FLAGMAKERS in Bangladesh are doing a roaring trade weeks ahead of next month's Fifa World Cup, but no one is interested in the home nation's colours.

Instead, the money is all on pennants for Lionel Messi's Argentina and Neymar's Brazil.

Hossain owns one of scores of small, hot, sweaty workshops in the Merajnagar district of capital Dhaka, working flat-out to produce flags and pennants for the local market ahead of the month-long tournament which begins on June 14 in Russia.

"For the last two months, I have been working non-stop," said Mr Hossain.

"There are days when I do not even get two hours of sleep," added the 40-year-old, barely lifting his head from his screen-printing machine.

Bangladesh is traditionally cricket territory, but every four years the country of 160 million people - whose national team is ranked 197th out of 202 in the world by the sport's governing body Fifa - goes crazy for the World Cup.

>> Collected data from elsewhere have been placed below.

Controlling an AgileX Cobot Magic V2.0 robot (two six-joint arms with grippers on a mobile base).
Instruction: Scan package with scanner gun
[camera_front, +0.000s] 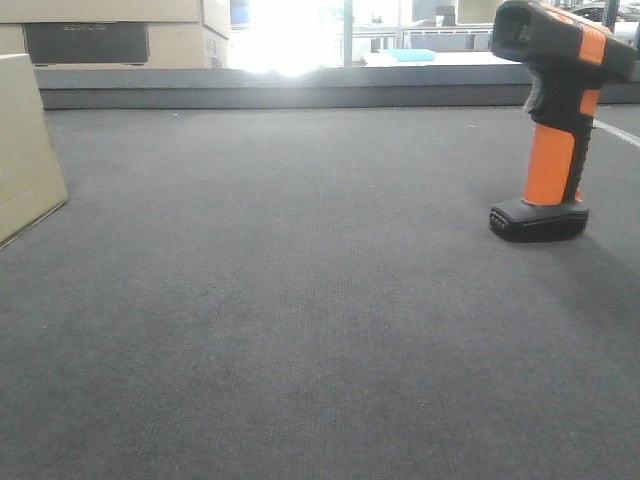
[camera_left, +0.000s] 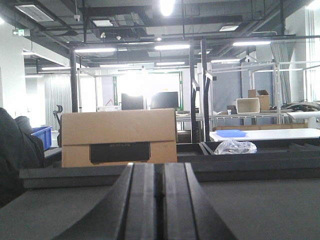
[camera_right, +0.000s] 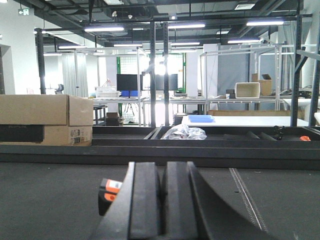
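Nothing of the job looks done yet from my seat. The scanner gun (camera_front: 556, 130) stands upright on its black base at about three o'clock in the front view. Its orange grip is vertical, its head points toward nine o'clock, and no arm touches it. I take the package (camera_front: 25, 150) to be the plain cardboard box cut off by the frame edge at nine o'clock. It rests on the grey mat (camera_front: 300, 320), well apart from the scanner, with bare mat between them. On the left wrist camera, the left gripper (camera_left: 159, 172) has its fingers pressed together with only a thin seam showing and nothing held. It looks level toward a second cardboard box (camera_left: 118, 137) with a dark slot, at twelve o'clock beyond the mat's far edge. The right gripper (camera_right: 161, 170) is likewise closed and empty. An orange-and-black piece (camera_right: 111, 191) peeks out at nine o'clock of its fingers, low on the mat. I judge that to be part of the scanner, though too little shows to be sure. So everything is left to do: open the right fingers, take the scanner by its grip, lift it, aim its window at a face of the package, and trigger the scan.
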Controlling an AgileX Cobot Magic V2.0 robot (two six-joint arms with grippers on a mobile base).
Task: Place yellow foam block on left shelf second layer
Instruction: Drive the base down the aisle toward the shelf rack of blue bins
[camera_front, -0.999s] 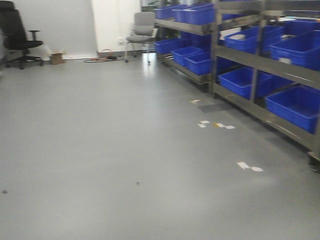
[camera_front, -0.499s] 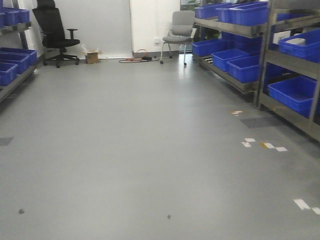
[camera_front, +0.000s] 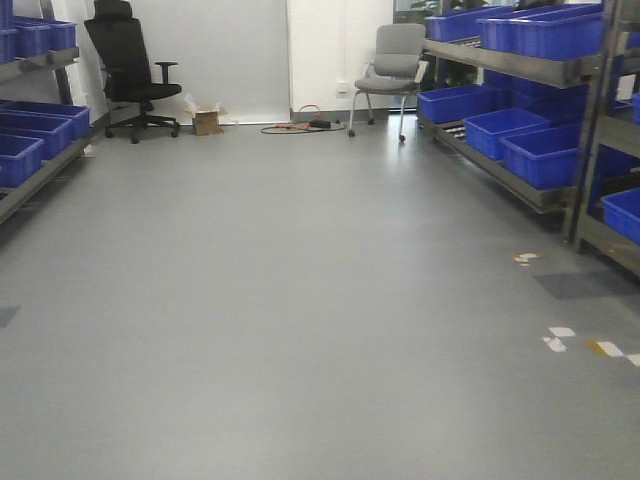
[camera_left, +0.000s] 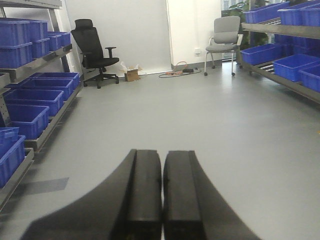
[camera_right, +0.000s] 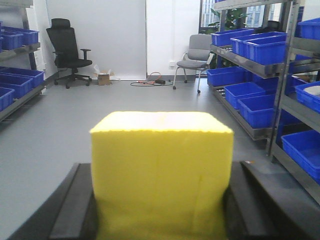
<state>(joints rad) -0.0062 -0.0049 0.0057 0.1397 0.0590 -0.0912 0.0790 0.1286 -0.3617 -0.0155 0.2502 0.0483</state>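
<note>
Yellow foam block (camera_right: 161, 165): bottom cut off by frame edge, fingertips hidden behind it; clamped between the spread jaws of right gripper (camera_right: 162, 205); left gripper (camera_left: 162, 195): fingers pressed together, empty.

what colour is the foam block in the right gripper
Bright yellow. The yellow foam block shows best in the right wrist view.

The front-facing camera is looking down the aisle, with the black office chair (camera_front: 132, 70) at upper left and the grey chair (camera_front: 395, 65) right of centre. Both wrist cameras are facing the same way. The left is looking over the left gripper (camera_left: 162, 165) at bottom centre. The right is looking over the yellow foam block (camera_right: 162, 170), which is very near and filling the lower frame. All three are sharing both chairs.
</note>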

Flags in the colours of Argentina and Brazil take over the streets, and printers in Merajnagar are expecting to produce hundreds of thousands before the tournament starts.

Homes have been converted into makeshift printing and sewing plants as orders pour in from across the country.

"Every day we are printing and making thousands of flags. Today we've already printed 11,000 Argentina pennants," said Mr Hossain.

Fans across Bangladesh hold flag-waving processions to honour their favourite team.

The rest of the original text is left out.